Monday, May 17, 2010

yadda yadda yadda

Blah blah blah. I need a break from staring at my business law notes so I am going to come and ramble... sound good? yes I thought so.

So yes... oh to the thoughts because we all know I can't speak unless I number things...

#1- That final I took last night. Worst. Experience. Of. My. Life. And I think its bad because I know I made STUPID mistakes. I mean it was hard but I just did stupid stuff, and I can't figure out what was wrong. Like I didn't even take the test the same way that I normally take tests. I think he psyched me out for it last week, and I had so much pressure on myself to do well in the class, and there was other pressure too.. but I don't feel like sharing that stuff with the whole world. I don't I feel like I was just really psyched out and then I got nervous and then one of the problems was hard, and I couldn't get my cash flow to work, and I felt like I was running out of time, and it was late, and I was stressed and it was just bad, bad, bad. I seriously thought that I was going to cry. Like I missed whole words. Like seriously... how do you miss whole words....  I don't know but it was bad.
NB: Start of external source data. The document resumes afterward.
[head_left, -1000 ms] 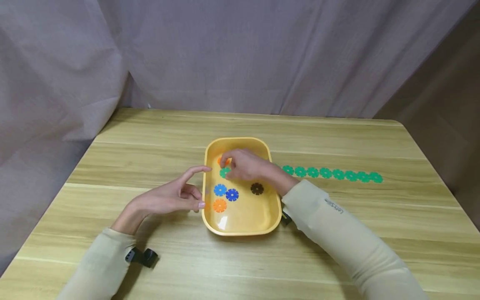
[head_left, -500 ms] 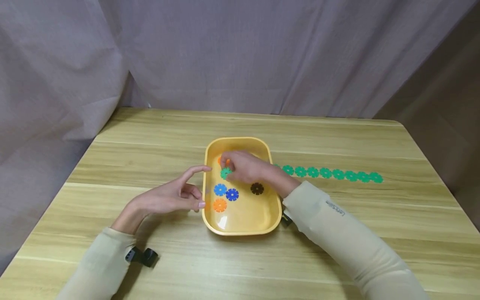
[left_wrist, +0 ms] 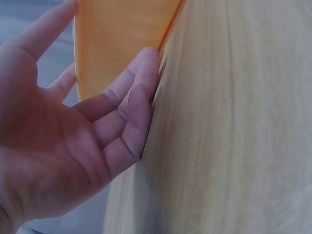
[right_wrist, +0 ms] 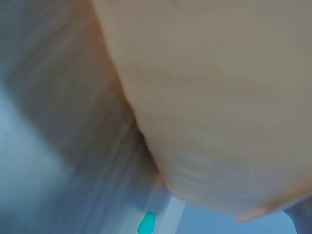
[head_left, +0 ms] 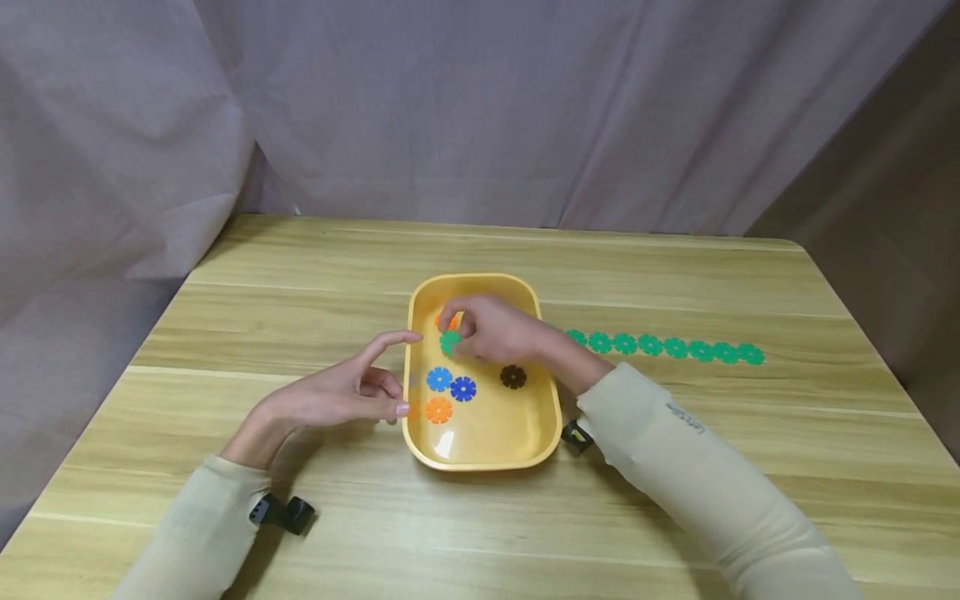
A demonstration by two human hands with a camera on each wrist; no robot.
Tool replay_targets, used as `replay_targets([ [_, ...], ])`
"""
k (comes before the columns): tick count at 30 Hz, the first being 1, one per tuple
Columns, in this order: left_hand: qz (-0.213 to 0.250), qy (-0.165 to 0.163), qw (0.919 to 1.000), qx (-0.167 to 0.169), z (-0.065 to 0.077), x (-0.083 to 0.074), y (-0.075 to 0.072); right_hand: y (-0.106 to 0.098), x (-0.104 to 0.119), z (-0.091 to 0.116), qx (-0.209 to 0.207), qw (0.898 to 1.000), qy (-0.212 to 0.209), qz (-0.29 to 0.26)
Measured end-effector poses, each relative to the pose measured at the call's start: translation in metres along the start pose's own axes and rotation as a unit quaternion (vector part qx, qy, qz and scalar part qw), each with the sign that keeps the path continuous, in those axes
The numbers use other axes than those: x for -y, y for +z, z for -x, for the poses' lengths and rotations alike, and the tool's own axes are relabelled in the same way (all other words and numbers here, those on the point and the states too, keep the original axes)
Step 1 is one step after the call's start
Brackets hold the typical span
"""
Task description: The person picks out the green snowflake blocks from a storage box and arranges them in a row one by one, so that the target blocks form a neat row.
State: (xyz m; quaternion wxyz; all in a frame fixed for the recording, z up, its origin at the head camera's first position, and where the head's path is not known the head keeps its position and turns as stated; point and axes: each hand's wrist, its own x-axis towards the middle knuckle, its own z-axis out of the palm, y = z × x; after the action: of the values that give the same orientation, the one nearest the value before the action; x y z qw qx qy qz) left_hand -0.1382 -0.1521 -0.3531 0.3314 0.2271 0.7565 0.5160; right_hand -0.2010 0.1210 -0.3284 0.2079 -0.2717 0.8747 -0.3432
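Observation:
A yellow plastic tray [head_left: 483, 467] stands on the wooden table with several toothed plastic discs in it. My right hand [head_left: 495, 331] reaches over its right wall and pinches a green disc [head_left: 450, 342] between thumb and index finger. An orange disc [head_left: 446, 320] lies partly hidden behind those fingers. My left hand [head_left: 337, 392] is at the left wall, its index finger and thumb spread and touching the rim. In the left wrist view the remaining fingers of that left hand [left_wrist: 63, 141] rest bent against the tray's outer wall [left_wrist: 117, 44].
Inside the tray lie a light blue disc [head_left: 439, 379], a dark blue disc [head_left: 462, 389], a second orange disc [head_left: 438, 410] and a dark brown disc [head_left: 513, 377]. A row of green discs [head_left: 649, 345] extends rightward across the table. Grey curtain [head_left: 420, 117] hangs behind.
The right hand and sleeve have shifted slightly right, and the green disc at its fingertips has risen a little. The left hand stays at the tray's rim.

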Motion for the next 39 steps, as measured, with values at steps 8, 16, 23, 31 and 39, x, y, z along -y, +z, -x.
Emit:
replay_targets([
  [8,0.003,0.004,1.0000,0.004,0.001,0.001,-0.001,-0.008,0.007,0.008,-0.032,0.997,-0.014,-0.075],
  [16,0.007,0.006,0.9999,0.006,0.001,0.002,-0.001,-0.019,0.011,0.021,-0.053,0.995,-0.007,-0.090],
  [23,0.006,0.000,1.0000,0.003,0.002,0.002,-0.002,-0.026,0.011,0.036,-0.077,0.990,-0.016,-0.119],
  [31,0.010,0.001,0.9999,0.001,0.003,0.003,-0.002,-0.031,0.002,0.057,-0.113,0.981,-0.015,-0.159],
  [39,0.015,0.000,0.9999,0.000,0.004,0.004,-0.002,-0.032,-0.019,0.078,-0.130,0.972,0.028,-0.194],
])
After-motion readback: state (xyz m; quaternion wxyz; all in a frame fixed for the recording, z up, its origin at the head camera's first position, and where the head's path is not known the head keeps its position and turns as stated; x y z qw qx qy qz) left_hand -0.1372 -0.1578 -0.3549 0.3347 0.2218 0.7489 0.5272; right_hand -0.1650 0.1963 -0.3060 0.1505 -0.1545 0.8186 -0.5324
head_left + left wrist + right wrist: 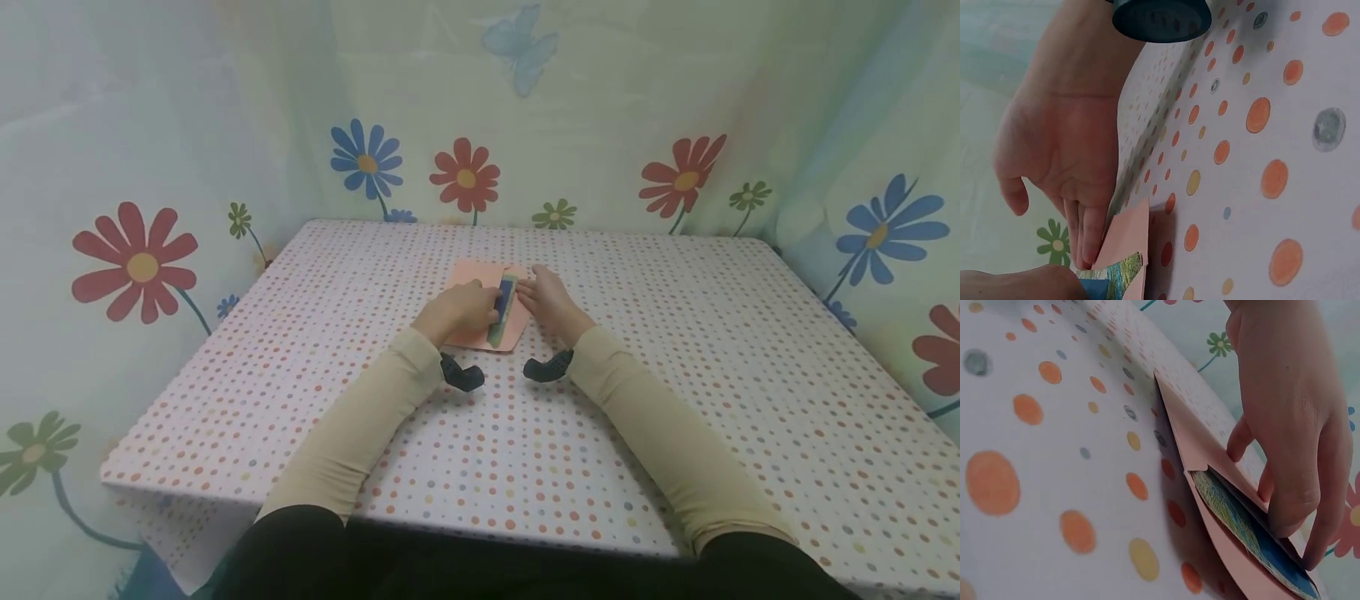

#2- On a positive note, I am pretty sure that Golden Doodles are the most adorable dogs in the entire world and I just want to pick them up and love on them. The problem with them though? They get so BIG! I can't do big dogs, I need a little thing that I can carry around and pick up when it decides to get prissy with me. You can't just pick up 100lb dog when he won't listen to you.... or a 65lb dog who won't go in his crate because his mother spoils him... believe me.. I've tried the later,... also impossible.

#3 I dont remember the last time I saw or spoke to my fiance for more than like.. 30 minutes. Bad.....

#4 I feel like I've worked my butt off for the last two years and somehow within the last week or two everything that I worked so hard for has fallen to pieces around me.  For example... I haven't been to the gym in a week.. why? Because I literally couldn't find the time. I'm afraid I'll fall into a nasty rut and never get back to the gym. And then I'll look gross again.... because we all know how awesome my eating habits are.

#5- Sometimes I wish I had like... an invention. Because there are things that I want to "talk" about but either, I don't have the right person to talk to them about, I don't want to actually say them out loud, or I want to say them but I don't want proof that I've ever said them or thought them. Even on here I censor myself because I put this out there for everyone to read, but I don't necessarily wanting those people to know all my thoughts.... and then there are some people who even if you did talk to them about things... they're just not the right person to talk to. Like if I was really upset about how awful my dog was behaving (this isn't something I'd actually censor myself on....) I'm not going to talk to my friend who I love, but knows nothing about animals because... they won't be of any help. And then there are other things that I'm like Gah I would love to get this off my chest, but I don't want to tell anyone and I don't want to write it down because even if I locked it away in box with a lock and a key it is possible that someday someone would find it... and sometimes you just don't want your thoughts and emotions held against you. I don't know. I feel like I have this problem a lot though. I don't know... maybe I'm just not comfortable with people enough to tell them things too even though they could be helpful.

#6- I have so many neuroses. I have this problem where I think something is going to happen and even if it is completely illogical to "want" something to happen, I will it to happen so I could just get it over with. For example, if I just had a feeling that tomorrow I was going to wake up and get hit by a commit... I would just like sit around waiting for it to happen- and I would just sit there, wishing it would happen already so I could get on with my life until either a) it happened or b) something happened that proved to be it wouldn't happen. Referring to point #5- something like that's going on right now and I'd love to tell someone I just feel like I don't have anyone to tell.

#7- I am being ridiculously long winded tonight- I'm sorry I truly do apologize.

#8- I often find myself wishing that people had instant understanding. Like if I told someone I was allergic to peanuts (I'm not) they'd instantly understand how much it might suck (or rock... obvi that doesn't apply to the peanuts example), and all the ramifications is has on my life, and everything I might know about it. I just hate explaining things sometime- ironic because of #5.

#9- I always have this weird irrational fear that I am going to completely sleep through a final even though it might be at like 5 in the afternoon. I have no idea why.... Although it might have something to do with that time I woke up 10  minutes into a test... but that kind of beside the point because not only did I take/finish the whole test,... I also worried about that before that happened to me.

#10- Oh, oh my god. Last night when I went to get something at the gas station... The cashier was the creepiest guy in the world.... ever. Pretty sure. I literally got the hee-bee jee-bees from him.... 

1 comment:

Liz said...

I feel #5 all the time. I keep a diary and heavily censor it. Then I end up bottling everything up and dumping it on the first person I find, whether they're the appropriate person to talk to or not. I just don't trust people.